[Given data]

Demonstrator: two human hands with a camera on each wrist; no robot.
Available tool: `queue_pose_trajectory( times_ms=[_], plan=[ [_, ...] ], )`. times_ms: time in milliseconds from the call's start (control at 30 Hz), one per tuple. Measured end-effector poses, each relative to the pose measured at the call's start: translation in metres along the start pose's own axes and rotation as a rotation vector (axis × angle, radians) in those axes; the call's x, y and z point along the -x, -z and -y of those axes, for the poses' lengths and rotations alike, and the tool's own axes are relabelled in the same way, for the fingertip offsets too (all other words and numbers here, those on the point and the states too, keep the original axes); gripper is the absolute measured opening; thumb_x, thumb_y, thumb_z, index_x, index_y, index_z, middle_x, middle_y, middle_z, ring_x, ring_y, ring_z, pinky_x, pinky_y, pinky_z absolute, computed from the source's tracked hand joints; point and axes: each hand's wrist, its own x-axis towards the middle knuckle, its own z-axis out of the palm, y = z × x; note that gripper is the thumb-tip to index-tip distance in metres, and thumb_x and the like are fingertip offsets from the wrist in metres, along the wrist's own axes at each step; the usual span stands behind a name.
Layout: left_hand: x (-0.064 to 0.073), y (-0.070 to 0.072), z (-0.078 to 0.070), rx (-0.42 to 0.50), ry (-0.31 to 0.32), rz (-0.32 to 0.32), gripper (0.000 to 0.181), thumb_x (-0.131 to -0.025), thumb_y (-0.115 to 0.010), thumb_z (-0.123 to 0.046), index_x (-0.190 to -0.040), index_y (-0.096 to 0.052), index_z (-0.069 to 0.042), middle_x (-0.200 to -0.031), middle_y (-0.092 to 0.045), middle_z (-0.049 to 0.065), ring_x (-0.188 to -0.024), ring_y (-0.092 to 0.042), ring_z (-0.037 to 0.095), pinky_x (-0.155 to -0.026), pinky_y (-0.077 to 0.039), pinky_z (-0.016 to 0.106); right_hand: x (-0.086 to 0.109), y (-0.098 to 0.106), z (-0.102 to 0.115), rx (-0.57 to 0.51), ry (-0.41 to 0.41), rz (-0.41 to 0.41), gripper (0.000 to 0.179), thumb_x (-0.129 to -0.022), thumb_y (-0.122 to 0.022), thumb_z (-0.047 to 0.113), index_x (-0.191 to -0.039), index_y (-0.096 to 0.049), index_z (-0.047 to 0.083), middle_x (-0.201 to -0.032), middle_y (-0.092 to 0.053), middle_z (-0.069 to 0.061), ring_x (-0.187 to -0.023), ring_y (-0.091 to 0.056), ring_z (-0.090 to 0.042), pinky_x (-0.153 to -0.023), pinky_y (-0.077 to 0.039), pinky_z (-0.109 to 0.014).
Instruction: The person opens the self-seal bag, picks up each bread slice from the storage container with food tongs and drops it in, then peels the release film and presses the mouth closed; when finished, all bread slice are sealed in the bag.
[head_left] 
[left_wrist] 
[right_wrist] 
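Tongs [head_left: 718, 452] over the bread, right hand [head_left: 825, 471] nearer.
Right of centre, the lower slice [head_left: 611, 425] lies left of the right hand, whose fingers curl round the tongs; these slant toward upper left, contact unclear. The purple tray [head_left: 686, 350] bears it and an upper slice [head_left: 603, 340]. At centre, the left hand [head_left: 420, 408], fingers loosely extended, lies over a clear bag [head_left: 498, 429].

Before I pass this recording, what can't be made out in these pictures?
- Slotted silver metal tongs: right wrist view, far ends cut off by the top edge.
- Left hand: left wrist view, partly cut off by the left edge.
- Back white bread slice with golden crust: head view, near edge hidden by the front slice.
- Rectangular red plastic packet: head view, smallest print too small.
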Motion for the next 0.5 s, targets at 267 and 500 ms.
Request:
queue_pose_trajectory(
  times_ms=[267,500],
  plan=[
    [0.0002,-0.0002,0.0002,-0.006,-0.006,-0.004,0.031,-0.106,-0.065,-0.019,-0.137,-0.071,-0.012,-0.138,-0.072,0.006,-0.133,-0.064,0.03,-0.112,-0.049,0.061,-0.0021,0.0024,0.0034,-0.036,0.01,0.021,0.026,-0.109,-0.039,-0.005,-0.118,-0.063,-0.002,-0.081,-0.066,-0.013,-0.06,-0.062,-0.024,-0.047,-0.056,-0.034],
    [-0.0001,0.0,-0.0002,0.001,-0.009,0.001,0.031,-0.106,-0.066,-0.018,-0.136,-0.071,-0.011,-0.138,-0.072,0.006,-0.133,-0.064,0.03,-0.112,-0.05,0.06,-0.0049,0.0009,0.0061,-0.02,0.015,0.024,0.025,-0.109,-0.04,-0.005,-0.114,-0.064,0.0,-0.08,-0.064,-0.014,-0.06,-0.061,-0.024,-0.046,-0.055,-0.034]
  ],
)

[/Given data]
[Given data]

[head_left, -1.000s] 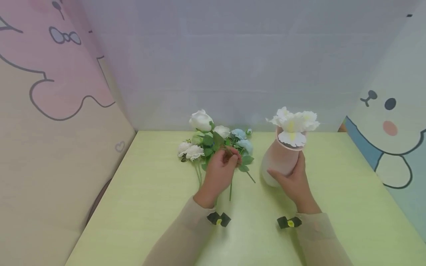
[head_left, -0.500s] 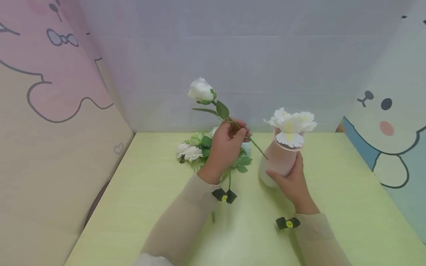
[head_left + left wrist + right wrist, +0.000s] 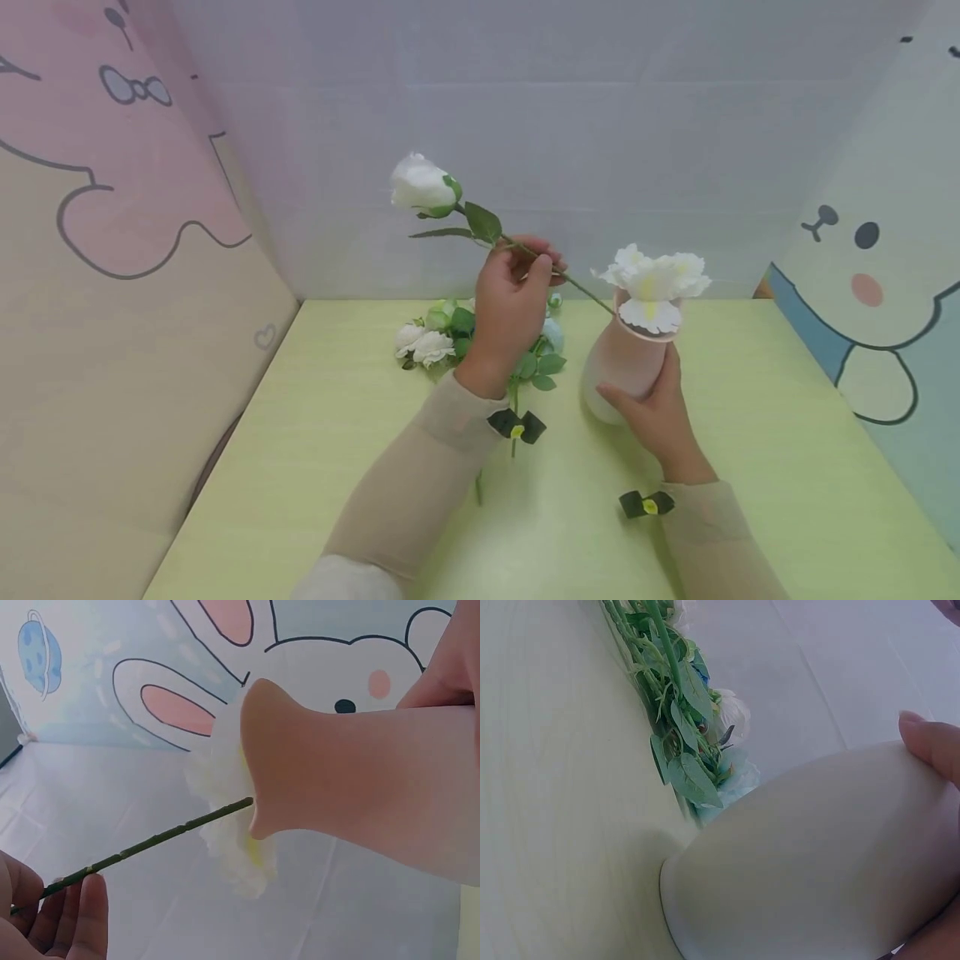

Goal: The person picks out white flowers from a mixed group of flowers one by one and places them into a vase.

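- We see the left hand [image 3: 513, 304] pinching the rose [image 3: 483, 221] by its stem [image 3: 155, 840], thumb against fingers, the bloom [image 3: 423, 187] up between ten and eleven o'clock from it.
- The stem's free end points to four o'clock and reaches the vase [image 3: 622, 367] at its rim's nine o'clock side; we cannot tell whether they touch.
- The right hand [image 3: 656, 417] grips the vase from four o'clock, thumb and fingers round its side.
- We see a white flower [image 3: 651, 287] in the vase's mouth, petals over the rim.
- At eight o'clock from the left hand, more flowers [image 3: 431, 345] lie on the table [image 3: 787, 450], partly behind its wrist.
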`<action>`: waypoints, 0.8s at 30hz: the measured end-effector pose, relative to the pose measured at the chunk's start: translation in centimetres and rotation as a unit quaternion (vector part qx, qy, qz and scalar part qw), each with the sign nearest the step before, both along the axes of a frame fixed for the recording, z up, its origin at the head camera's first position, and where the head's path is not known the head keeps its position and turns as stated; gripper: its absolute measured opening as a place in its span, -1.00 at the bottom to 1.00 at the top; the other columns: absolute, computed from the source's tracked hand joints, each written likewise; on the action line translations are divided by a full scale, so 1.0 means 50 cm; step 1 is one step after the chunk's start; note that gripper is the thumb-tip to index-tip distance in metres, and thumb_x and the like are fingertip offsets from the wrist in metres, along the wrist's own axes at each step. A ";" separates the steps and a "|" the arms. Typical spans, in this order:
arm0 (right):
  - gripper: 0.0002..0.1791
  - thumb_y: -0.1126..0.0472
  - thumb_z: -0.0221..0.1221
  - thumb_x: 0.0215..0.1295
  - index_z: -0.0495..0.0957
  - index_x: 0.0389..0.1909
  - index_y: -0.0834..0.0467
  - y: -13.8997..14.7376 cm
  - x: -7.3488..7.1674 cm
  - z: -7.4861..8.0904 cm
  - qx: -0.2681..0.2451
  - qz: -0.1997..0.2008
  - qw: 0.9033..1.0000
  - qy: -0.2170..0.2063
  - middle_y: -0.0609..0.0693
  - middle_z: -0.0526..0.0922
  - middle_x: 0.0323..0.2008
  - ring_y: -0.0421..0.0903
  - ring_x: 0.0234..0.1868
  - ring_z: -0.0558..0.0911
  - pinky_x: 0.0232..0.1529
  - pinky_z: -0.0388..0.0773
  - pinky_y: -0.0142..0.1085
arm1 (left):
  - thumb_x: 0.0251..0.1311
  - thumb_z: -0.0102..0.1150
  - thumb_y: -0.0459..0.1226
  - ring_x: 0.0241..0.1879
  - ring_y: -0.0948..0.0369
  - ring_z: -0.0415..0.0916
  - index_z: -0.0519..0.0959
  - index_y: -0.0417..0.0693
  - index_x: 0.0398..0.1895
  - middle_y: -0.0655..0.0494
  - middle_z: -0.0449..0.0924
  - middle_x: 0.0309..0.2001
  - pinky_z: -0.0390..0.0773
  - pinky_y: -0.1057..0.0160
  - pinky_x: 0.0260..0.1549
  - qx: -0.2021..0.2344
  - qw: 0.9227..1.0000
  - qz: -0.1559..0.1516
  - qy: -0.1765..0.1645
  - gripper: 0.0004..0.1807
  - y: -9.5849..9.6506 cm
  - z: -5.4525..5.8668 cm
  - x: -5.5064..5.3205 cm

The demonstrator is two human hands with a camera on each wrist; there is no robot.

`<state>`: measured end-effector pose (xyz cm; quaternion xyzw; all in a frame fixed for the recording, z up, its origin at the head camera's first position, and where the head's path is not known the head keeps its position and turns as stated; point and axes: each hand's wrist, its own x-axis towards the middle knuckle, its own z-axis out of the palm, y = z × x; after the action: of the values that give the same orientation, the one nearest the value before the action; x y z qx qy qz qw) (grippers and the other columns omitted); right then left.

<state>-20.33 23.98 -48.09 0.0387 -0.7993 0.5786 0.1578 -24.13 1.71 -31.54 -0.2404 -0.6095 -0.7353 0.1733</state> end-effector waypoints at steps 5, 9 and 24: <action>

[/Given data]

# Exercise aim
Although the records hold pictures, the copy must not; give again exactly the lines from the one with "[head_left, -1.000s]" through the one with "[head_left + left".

# Task response
[head_left, -1.000s] 
[head_left, -0.500s] 
[head_left + left wrist + right wrist, +0.000s] 

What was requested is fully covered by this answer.